═════ Exercise inputs

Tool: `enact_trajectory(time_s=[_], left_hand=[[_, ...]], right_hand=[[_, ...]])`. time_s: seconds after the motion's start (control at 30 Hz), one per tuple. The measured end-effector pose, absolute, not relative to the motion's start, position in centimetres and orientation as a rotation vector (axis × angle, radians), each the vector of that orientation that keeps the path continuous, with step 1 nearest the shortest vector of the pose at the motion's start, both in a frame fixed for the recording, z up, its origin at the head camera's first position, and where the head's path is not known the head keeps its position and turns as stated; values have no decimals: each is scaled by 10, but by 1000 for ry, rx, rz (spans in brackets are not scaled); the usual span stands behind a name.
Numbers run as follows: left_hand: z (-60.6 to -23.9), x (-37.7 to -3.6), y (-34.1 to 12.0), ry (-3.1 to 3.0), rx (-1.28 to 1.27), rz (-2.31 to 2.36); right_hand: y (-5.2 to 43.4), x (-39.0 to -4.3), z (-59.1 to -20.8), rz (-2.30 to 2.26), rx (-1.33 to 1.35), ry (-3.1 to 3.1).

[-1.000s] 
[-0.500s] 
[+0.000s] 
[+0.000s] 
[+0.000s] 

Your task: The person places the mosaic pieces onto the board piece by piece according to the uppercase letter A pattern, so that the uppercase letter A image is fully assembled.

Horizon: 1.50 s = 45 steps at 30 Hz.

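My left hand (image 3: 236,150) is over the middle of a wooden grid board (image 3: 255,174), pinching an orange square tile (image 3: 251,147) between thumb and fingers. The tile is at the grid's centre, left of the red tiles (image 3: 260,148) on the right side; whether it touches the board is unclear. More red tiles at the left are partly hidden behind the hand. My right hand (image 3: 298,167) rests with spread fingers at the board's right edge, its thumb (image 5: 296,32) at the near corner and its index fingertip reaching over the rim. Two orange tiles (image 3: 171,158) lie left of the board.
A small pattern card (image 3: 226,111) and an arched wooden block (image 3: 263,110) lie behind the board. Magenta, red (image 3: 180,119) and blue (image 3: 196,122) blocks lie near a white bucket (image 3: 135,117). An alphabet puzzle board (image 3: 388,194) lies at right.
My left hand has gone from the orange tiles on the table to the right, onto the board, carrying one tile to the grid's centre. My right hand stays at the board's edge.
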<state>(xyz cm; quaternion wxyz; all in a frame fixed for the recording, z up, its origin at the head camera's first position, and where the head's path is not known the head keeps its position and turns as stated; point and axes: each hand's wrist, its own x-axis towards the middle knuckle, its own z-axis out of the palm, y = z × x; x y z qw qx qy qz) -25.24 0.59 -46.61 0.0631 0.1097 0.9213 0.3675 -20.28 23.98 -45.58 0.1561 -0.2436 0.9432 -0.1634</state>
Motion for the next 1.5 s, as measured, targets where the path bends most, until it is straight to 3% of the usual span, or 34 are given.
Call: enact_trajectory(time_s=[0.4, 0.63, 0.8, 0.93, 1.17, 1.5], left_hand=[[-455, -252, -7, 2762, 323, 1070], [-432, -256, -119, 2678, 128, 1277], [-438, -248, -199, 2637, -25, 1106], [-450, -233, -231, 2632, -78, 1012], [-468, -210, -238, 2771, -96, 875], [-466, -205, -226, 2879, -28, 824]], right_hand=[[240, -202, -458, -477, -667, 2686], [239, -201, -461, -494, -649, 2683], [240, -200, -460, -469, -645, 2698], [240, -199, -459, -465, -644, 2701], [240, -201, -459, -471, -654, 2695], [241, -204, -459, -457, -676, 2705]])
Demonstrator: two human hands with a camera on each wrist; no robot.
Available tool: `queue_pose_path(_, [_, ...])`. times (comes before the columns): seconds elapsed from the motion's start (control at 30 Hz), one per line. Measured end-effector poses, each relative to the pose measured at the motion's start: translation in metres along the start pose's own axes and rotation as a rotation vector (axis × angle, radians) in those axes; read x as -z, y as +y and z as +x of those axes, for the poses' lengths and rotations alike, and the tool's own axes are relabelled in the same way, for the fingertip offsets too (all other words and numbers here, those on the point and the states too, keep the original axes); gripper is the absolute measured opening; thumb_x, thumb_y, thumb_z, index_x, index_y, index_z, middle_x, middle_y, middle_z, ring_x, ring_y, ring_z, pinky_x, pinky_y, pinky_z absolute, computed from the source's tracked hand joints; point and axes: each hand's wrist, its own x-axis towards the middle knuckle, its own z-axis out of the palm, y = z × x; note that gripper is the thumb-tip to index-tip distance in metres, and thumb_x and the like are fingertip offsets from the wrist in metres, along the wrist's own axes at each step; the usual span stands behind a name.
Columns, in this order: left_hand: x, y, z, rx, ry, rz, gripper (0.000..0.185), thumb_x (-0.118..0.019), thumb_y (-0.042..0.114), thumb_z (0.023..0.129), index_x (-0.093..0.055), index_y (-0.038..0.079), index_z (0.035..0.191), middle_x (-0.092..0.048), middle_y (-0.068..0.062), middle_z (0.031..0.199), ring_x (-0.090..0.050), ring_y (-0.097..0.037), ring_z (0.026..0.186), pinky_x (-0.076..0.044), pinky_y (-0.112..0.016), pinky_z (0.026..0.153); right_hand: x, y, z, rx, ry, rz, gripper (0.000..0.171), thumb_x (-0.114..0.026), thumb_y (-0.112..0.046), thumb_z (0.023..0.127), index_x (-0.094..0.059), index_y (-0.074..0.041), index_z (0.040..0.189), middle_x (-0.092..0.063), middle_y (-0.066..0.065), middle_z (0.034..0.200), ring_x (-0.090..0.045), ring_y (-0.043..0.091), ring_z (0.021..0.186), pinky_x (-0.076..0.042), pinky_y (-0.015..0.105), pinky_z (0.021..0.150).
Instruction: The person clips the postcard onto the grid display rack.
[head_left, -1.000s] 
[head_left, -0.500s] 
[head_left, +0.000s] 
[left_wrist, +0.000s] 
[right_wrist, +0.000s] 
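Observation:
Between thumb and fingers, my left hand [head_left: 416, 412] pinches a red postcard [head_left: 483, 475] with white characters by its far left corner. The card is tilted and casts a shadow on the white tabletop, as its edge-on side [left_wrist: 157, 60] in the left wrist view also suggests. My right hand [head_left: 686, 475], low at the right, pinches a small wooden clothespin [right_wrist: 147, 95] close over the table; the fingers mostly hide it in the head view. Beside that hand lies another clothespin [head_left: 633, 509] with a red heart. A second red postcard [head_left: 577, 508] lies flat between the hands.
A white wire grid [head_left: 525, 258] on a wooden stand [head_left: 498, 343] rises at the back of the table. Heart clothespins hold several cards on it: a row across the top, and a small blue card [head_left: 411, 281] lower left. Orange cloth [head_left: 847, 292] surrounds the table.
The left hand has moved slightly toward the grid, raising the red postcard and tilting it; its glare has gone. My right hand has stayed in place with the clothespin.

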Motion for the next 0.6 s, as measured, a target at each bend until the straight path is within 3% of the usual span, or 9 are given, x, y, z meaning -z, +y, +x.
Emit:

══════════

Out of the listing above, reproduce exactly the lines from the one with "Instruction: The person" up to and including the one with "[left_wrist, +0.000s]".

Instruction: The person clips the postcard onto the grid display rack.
[head_left, -1.000s] 
[head_left, -0.500s] 
[head_left, +0.000s] 
[left_wrist, +0.000s] 

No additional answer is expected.